## Requirement
Every line of the material is to be set down exactly as written.

======== Stored data

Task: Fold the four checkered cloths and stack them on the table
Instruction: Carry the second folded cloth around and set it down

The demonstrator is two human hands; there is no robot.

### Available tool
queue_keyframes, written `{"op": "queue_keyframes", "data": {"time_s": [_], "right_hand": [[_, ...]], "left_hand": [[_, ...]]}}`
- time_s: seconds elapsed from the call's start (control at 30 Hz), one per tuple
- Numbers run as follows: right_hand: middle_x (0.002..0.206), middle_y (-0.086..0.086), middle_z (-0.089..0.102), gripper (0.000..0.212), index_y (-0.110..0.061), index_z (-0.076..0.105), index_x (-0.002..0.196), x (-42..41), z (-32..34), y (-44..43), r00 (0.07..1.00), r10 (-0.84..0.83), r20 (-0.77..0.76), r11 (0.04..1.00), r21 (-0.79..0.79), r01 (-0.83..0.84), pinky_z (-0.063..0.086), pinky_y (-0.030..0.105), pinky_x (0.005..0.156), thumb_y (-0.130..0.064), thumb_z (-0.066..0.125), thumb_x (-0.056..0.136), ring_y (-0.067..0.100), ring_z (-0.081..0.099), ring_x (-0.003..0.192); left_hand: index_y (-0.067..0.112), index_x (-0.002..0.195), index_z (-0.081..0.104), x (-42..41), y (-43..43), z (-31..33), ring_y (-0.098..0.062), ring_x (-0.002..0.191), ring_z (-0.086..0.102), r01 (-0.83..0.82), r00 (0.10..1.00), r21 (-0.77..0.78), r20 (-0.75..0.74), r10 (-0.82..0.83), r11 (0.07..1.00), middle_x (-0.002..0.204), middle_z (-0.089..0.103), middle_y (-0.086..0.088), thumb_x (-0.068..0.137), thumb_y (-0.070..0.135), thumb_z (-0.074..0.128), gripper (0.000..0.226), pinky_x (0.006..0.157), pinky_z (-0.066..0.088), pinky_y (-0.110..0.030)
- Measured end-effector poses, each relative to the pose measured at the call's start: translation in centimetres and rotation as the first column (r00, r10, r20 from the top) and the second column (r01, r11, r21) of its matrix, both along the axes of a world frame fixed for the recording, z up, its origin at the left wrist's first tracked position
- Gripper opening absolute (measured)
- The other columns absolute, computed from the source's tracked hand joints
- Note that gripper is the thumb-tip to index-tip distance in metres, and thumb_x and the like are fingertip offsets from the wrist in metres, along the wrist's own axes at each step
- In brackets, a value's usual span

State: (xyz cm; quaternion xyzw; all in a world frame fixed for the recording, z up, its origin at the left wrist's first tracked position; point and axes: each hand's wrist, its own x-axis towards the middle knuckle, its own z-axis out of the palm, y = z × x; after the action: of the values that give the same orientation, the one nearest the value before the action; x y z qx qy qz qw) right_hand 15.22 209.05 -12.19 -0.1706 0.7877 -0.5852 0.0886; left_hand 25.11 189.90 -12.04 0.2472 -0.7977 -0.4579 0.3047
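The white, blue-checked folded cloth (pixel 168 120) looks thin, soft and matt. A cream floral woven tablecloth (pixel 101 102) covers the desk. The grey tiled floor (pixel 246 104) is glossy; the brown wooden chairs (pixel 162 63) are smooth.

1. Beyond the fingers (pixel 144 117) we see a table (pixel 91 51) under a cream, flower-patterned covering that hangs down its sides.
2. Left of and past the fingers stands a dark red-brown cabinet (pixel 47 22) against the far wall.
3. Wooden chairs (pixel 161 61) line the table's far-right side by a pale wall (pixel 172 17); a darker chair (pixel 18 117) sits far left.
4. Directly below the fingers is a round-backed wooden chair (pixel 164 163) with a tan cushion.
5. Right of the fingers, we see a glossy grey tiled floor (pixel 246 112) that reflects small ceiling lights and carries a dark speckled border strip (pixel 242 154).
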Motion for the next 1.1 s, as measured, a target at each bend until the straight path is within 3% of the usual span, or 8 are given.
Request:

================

## Completed exercise
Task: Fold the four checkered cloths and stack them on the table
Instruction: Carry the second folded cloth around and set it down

The demonstrator is two human hands; there is no robot.

### Available tool
queue_keyframes, written `{"op": "queue_keyframes", "data": {"time_s": [_], "right_hand": [[_, ...]], "left_hand": [[_, ...]]}}`
- time_s: seconds elapsed from the call's start (control at 30 Hz), one per tuple
- Numbers run as follows: right_hand: middle_x (0.002..0.206), middle_y (-0.086..0.086), middle_z (-0.089..0.102), gripper (0.000..0.212), index_y (-0.110..0.061), index_z (-0.076..0.105), index_x (-0.002..0.196), x (-42..41), z (-32..34), y (-44..43), r00 (0.07..1.00), r10 (-0.84..0.83), r20 (-0.77..0.76), r11 (0.04..1.00), r21 (-0.79..0.79), r01 (-0.83..0.84), pinky_z (-0.063..0.086), pinky_y (-0.030..0.105), pinky_x (0.005..0.156), thumb_y (-0.130..0.064), thumb_z (-0.066..0.125), thumb_x (-0.056..0.136), ring_y (-0.067..0.100), ring_z (-0.081..0.099), ring_x (-0.003..0.192); left_hand: index_y (-0.067..0.112), index_x (-0.002..0.195), index_z (-0.081..0.104), x (-42..41), y (-43..43), z (-31..33), ring_y (-0.098..0.062), ring_x (-0.002..0.191), ring_z (-0.086..0.102), r01 (-0.83..0.82), r00 (0.10..1.00), r21 (-0.77..0.78), r20 (-0.75..0.74), r10 (-0.82..0.83), r11 (0.07..1.00), middle_x (-0.002..0.204), middle_z (-0.089..0.103), middle_y (-0.086..0.088), thumb_x (-0.068..0.137), thumb_y (-0.070..0.135), thumb_z (-0.074..0.128), gripper (0.000..0.226), pinky_x (0.006..0.157), pinky_z (-0.066..0.088), pinky_y (-0.110..0.030)
- Measured end-effector poses, each relative to the pose measured at the call's start: translation in centimetres and rotation as the first column (r00, r10, r20 from the top) and the second column (r01, r11, r21) of its matrix, both along the axes of a world frame fixed for the recording, z up, its origin at the left wrist's first tracked position
- Gripper opening absolute (measured)
- The other columns absolute, computed from the source's tracked hand joints
- Note that gripper is the thumb-tip to index-tip distance in metres, and thumb_x and the like are fingertip offsets from the wrist in metres, along the wrist's own axes at each step
- In brackets, a value's usual span

State: (xyz cm; quaternion xyzw; all in a world frame fixed for the recording, z up, its origin at the left wrist's first tracked position; point and axes: each hand's wrist, its own x-axis towards the middle knuckle, its own z-axis out of the palm, y = z × x; after the action: of the values that give the same orientation, the one nearest the value before the action; x y z qx qy qz qw) right_hand 15.22 209.05 -12.19 -0.1706 0.7877 -0.5852 0.0886; left_hand 25.11 189.90 -12.04 0.2472 -0.7977 -0.4579 0.3047
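The white, blue-checked folded cloth (pixel 168 120) looks thin, soft and matt. A cream floral woven tablecloth (pixel 101 102) covers the desk. The grey tiled floor (pixel 246 104) is glossy; the brown wooden chairs (pixel 162 63) are smooth.

1. Beyond the fingers (pixel 144 117) we see a table (pixel 91 51) under a cream, flower-patterned covering that hangs down its sides.
2. Left of and past the fingers stands a dark red-brown cabinet (pixel 47 22) against the far wall.
3. Wooden chairs (pixel 161 61) line the table's far-right side by a pale wall (pixel 172 17); a darker chair (pixel 18 117) sits far left.
4. Directly below the fingers is a round-backed wooden chair (pixel 164 163) with a tan cushion.
5. Right of the fingers, we see a glossy grey tiled floor (pixel 246 112) that reflects small ceiling lights and carries a dark speckled border strip (pixel 242 154).
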Motion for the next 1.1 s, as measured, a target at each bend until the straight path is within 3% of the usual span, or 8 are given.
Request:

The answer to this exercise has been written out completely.